**Dataset excerpts**
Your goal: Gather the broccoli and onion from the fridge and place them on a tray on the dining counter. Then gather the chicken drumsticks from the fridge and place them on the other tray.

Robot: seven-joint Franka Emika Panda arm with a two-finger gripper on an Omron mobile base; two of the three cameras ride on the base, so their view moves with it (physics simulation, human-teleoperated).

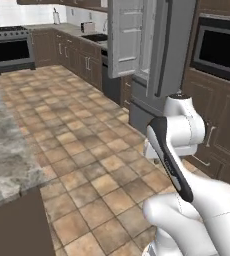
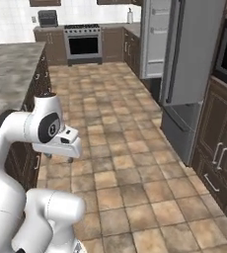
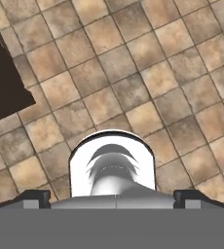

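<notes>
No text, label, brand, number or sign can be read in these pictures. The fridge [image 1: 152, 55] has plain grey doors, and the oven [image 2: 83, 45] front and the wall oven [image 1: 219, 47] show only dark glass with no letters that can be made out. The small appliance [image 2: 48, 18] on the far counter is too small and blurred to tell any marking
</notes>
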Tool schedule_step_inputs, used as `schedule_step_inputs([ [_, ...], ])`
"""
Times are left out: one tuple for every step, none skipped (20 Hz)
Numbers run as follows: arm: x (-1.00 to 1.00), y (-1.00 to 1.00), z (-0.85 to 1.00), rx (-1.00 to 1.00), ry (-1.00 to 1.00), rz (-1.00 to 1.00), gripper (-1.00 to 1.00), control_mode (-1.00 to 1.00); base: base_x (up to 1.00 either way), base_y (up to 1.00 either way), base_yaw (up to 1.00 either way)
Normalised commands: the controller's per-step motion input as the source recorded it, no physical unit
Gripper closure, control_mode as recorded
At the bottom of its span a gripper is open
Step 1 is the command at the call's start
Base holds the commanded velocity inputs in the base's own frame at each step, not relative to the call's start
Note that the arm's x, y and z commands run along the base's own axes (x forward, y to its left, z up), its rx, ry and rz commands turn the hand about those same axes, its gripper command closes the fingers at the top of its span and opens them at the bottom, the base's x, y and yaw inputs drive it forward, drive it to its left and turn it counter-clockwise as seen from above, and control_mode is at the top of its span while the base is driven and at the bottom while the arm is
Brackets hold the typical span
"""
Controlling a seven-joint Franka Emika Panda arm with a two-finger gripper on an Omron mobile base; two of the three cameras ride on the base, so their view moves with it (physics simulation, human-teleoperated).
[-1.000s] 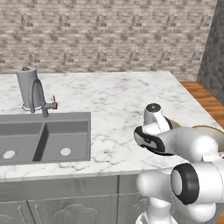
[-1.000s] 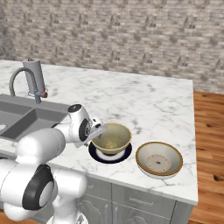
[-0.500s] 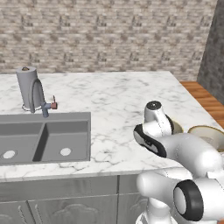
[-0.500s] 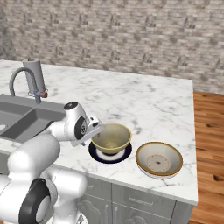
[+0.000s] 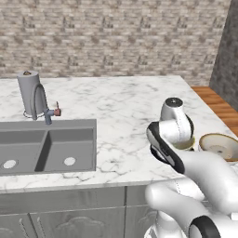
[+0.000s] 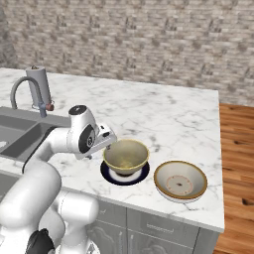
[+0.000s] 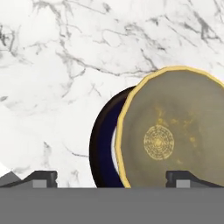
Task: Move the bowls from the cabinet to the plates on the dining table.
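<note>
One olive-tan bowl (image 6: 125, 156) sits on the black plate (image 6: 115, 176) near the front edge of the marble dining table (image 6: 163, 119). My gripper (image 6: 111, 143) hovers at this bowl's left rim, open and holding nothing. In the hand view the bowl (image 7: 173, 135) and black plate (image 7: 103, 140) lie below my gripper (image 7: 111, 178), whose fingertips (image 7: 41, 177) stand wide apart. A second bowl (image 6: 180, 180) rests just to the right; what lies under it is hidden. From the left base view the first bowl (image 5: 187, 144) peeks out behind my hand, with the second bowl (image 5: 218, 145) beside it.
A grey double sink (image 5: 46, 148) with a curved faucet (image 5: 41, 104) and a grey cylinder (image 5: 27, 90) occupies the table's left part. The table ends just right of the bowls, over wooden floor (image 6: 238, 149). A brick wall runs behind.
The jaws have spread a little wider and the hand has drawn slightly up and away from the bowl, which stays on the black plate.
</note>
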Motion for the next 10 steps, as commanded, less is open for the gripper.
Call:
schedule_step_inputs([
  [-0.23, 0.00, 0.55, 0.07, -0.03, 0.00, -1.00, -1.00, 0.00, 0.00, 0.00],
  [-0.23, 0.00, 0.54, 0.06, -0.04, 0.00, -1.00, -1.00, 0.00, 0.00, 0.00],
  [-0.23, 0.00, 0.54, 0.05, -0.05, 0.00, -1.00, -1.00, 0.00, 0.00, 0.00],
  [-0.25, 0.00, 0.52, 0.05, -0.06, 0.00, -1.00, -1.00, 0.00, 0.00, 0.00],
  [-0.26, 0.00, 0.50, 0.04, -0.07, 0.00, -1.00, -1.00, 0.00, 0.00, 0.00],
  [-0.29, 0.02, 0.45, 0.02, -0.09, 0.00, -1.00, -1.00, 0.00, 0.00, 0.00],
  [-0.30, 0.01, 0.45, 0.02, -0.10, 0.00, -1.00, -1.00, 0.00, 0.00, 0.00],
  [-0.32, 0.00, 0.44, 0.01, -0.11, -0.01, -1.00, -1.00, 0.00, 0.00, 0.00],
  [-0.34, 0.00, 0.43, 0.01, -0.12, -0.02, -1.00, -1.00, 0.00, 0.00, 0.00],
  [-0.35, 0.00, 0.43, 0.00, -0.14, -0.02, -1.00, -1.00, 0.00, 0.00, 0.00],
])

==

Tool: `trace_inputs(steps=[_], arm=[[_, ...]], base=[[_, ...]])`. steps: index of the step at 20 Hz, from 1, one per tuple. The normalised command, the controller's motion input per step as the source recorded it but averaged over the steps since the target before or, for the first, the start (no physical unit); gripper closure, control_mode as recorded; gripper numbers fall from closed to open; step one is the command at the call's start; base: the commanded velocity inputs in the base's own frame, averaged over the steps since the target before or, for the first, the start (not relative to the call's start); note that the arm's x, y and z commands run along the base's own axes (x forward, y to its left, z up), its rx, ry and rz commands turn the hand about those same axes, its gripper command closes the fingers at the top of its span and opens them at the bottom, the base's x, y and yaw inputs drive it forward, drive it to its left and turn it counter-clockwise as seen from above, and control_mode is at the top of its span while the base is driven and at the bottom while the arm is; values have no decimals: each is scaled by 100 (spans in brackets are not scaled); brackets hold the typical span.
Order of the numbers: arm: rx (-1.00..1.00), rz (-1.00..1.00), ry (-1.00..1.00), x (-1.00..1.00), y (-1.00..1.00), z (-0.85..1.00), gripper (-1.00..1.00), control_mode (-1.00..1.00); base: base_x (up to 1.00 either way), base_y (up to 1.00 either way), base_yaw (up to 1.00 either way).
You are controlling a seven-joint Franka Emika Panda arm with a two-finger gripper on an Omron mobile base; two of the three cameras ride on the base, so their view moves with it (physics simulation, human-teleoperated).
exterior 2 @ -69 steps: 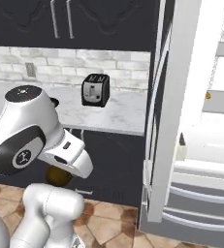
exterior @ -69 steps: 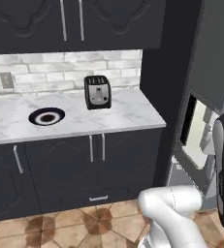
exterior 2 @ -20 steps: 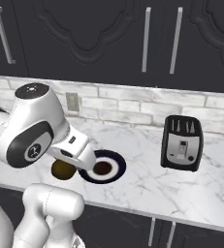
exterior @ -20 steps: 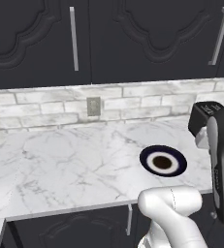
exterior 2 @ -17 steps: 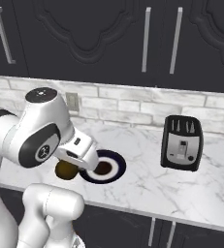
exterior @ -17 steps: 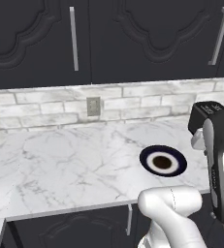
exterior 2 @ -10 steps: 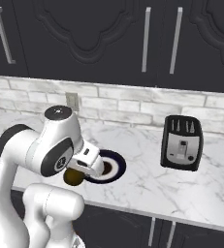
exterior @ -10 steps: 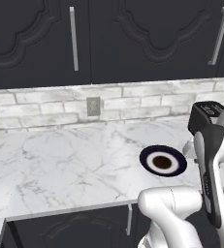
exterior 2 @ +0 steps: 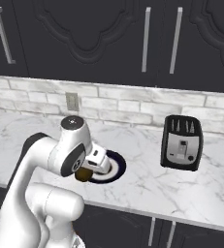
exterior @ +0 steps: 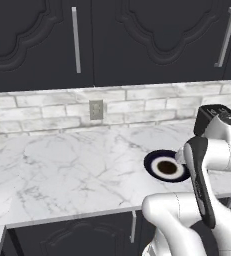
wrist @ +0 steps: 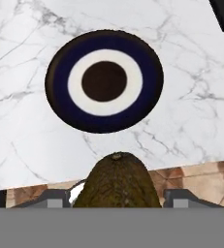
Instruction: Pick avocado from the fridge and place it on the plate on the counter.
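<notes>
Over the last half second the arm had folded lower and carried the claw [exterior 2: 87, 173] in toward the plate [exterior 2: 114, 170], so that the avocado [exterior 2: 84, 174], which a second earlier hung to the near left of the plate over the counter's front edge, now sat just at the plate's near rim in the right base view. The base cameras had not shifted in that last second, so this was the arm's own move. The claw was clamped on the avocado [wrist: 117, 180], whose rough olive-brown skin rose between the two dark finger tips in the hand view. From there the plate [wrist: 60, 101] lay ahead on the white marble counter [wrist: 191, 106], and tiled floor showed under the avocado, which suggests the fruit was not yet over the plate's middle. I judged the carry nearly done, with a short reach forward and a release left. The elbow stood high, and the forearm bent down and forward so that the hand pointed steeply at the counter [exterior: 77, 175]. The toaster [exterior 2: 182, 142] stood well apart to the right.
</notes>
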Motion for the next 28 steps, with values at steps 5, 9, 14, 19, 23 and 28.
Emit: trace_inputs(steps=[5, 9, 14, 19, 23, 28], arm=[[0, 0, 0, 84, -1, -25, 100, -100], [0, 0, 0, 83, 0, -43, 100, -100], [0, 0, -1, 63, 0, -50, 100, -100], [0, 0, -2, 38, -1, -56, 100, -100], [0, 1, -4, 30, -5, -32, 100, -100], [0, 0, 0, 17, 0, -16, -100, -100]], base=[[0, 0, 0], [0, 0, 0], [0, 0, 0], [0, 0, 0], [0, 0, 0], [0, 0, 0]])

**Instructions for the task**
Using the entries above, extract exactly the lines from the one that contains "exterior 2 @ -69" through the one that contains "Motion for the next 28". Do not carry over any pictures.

**Answer below**
exterior 2 @ -69 steps: 
exterior @ -69 steps: 
exterior 2 @ -20 steps: 
exterior @ -20 steps: 
exterior 2 @ -17 steps: 
exterior @ -17 steps: 
exterior 2 @ -10 steps: 
exterior @ -10 steps: 
exterior 2 @ +0 steps: 
exterior @ +0 steps: 
wrist @ +0 steps: 
Instruction: Pick avocado from the fridge and place it on the plate on the counter.
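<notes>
Over the last half second the arm had folded lower and carried the claw [exterior 2: 87, 173] in toward the plate [exterior 2: 114, 170], so that the avocado [exterior 2: 84, 174], which a second earlier hung to the near left of the plate over the counter's front edge, now sat just at the plate's near rim in the right base view. The base cameras had not shifted in that last second, so this was the arm's own move. The claw was clamped on the avocado [wrist: 117, 180], whose rough olive-brown skin rose between the two dark finger tips in the hand view. From there the plate [wrist: 60, 101] lay ahead on the white marble counter [wrist: 191, 106], and tiled floor showed under the avocado, which suggests the fruit was not yet over the plate's middle. I judged the carry nearly done, with a short reach forward and a release left. The elbow stood high, and the forearm bent down and forward so that the hand pointed steeply at the counter [exterior: 77, 175]. The toaster [exterior 2: 182, 142] stood well apart to the right.
</notes>
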Motion for the next 28 steps, with values at steps 5, 9, 14, 19, 23 and 28.

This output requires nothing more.